* The data
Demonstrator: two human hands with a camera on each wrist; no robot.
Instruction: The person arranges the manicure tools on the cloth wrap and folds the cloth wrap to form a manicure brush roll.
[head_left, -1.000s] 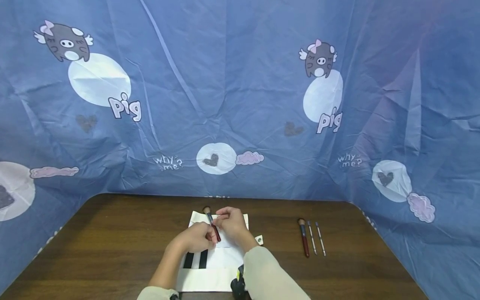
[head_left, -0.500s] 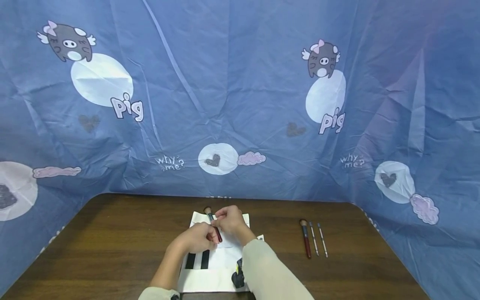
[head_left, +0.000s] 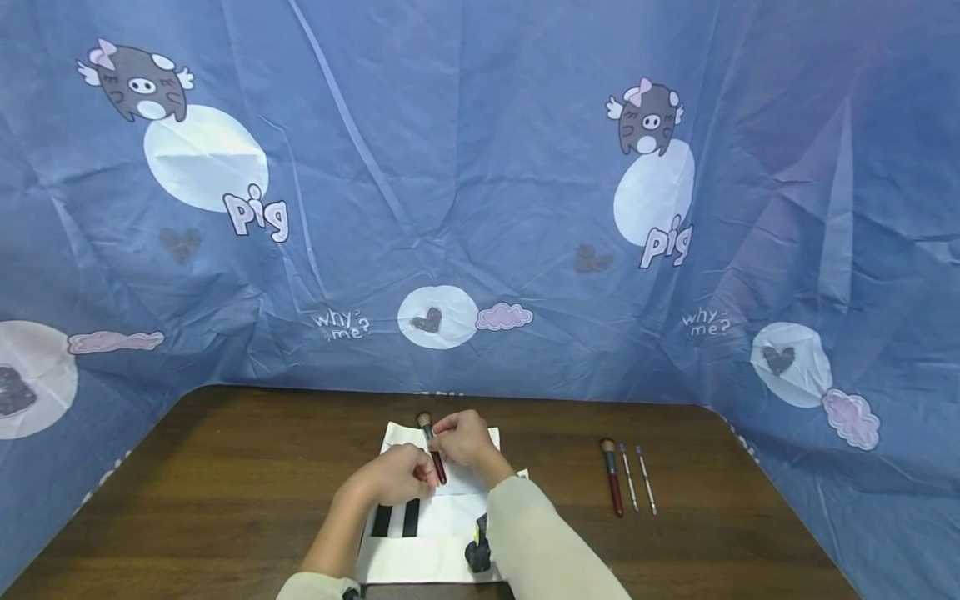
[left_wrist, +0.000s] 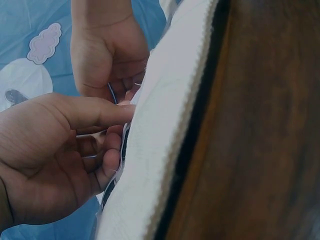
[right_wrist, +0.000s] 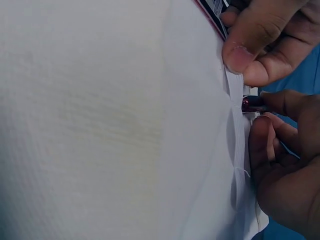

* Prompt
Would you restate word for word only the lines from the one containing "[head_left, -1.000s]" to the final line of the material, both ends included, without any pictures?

* Result of this exercise
[head_left, -1.000s] 
[head_left, -0.500s] 
[head_left, +0.000s] 
[left_wrist, +0.000s] 
[right_wrist, +0.000s] 

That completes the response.